Tudo isso mostra que o machismo enraizado, normalizado e incentivado na indústria impede que meninas e mulheres se tornem protagonistas do universo gamer: onde jogadoras não são capazes nem mesmo de se sentirem seguras, dificilmente haverá espaço para crescerem e serem respeitadas como os homens. Apesar disso, a participação feminina vem crescendo cada vez mais, fruto de mulheres corajosas que se atrevem a quebrar a hegemonia masculina do E-Sports e exigir o protagonismo, tanto nas salas de partidas, quanto nos cargos profissionais e nas competições.

Machismo nos jogos online: das salas de partida ao quadro de funcionários


Este cenário não se resume apenas à hora da partida. Mulheres que optam por seguir a carreira na indústria também sentem que o machismo e a violência de gênero são estruturais na hora de trilhar um caminho profissional na indústria de videogames: “Coisas bizarras já aconteceram comigo. Já fui desrespeitada ao entrevistar jogadores e já perdi oportunidades apenas por ser mulher”, compartilha a jornalista Evelyn Mackus, que trabalha com a cobertura de competições de E-Sports. Gabriela Iogi, streamer e influenciadora digital, desabafa sobre as dificuldades em crescer profissionalmente sendo uma mulher no mundo dos jogos digitais: “Homens que fazem o mesmo trabalho que eu são mais respeitados, com acesso a mais oportunidades, sinto que preciso trabalhar três vezes mais para conseguir prosperar”, compartilha.


Apesar do cenário marcado pelo machismo, mulheres como Evelyn e Gabriela representam uma tendência que desafia o preconceito e exige uma mudança na narrativa: “São pouquíssimas as mulheres inseridas na indústria, precisamos aumentar esse número urgentemente”, urge Gabriela, que trabalha com a transmissão de jogabilidade ao vivo. A participação feminina é essencial, não apenas como jogadoras, casuais ou profissionais, mas também na criação, desenvolvimento, produção e comunicação dos jogos: “Nos últimos anos, com tantas mulheres ocupando estes espaços, alcançamos muitas conquistas, mas ainda precisamos nos empenhar em criar um espaço seguro para mulheres, onde machistas não são bem-vindos”.

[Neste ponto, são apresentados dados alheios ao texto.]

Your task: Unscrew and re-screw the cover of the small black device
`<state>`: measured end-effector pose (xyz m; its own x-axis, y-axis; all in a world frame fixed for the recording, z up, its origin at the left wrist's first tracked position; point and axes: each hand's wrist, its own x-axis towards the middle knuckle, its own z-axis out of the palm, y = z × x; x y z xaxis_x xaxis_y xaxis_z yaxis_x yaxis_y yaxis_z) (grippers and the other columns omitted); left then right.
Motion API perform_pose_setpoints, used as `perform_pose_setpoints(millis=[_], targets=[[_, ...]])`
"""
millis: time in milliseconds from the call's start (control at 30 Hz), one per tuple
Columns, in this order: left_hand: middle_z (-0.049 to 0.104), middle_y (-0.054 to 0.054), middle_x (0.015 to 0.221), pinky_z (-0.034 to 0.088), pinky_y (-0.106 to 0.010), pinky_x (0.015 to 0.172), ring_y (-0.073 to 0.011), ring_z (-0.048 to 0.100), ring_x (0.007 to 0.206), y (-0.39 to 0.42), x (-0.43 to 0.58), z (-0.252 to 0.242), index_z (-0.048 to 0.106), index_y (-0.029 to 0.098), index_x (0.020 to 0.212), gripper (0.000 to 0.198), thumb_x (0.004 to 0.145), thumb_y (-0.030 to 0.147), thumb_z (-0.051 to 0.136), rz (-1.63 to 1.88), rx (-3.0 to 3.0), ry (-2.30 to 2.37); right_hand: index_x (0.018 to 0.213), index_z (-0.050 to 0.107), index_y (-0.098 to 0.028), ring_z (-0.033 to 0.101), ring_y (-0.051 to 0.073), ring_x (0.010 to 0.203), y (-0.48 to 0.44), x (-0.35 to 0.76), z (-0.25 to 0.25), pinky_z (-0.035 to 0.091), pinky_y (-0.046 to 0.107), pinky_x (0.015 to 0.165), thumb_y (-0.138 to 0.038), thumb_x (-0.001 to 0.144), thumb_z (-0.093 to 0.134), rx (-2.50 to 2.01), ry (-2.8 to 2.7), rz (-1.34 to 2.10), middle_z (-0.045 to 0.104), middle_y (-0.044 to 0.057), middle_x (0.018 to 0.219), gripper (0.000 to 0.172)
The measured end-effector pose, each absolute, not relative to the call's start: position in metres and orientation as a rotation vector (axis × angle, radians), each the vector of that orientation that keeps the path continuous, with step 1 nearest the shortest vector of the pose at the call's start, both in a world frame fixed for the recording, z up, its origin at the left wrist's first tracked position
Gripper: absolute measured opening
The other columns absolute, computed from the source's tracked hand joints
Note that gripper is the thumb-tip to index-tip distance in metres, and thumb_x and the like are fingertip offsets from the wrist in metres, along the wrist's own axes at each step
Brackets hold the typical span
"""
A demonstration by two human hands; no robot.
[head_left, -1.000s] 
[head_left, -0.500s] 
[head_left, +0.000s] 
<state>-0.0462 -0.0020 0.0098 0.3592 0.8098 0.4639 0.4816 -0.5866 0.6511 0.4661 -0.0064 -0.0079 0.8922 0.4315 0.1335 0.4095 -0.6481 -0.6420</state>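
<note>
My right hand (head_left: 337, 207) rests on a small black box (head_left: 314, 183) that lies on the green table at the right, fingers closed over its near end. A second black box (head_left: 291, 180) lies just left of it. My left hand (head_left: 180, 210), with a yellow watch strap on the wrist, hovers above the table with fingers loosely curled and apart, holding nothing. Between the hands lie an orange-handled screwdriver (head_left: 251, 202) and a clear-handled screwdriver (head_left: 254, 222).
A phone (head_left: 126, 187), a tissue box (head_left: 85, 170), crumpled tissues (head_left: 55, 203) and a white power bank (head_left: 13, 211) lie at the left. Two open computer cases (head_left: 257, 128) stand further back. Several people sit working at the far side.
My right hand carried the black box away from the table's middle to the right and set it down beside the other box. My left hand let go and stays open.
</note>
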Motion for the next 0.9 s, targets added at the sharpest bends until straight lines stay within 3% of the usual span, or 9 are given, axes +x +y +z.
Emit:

Além do desejo de que a indústria dos jogos seja acolhedora e promissora para gênero feminino, há também a vontade de que o simples ato de jogar seja prazeroso e seguro para as mulheres gamers: afinal, como aproveitar o seu hobby quando o seu tempo de lazer também inclui a violência de gênero?

“O desejo é de que estar inserida no mundo dos jogos seja leve, simples e mais natural, assim como jogar videogame é”, pede Gabriela. Também para Evelyn, o desejo é simples: “Gostaria que ser gamer, e também trabalhar com isso, fosse tão simples e normal quanto é para um homem”, resume.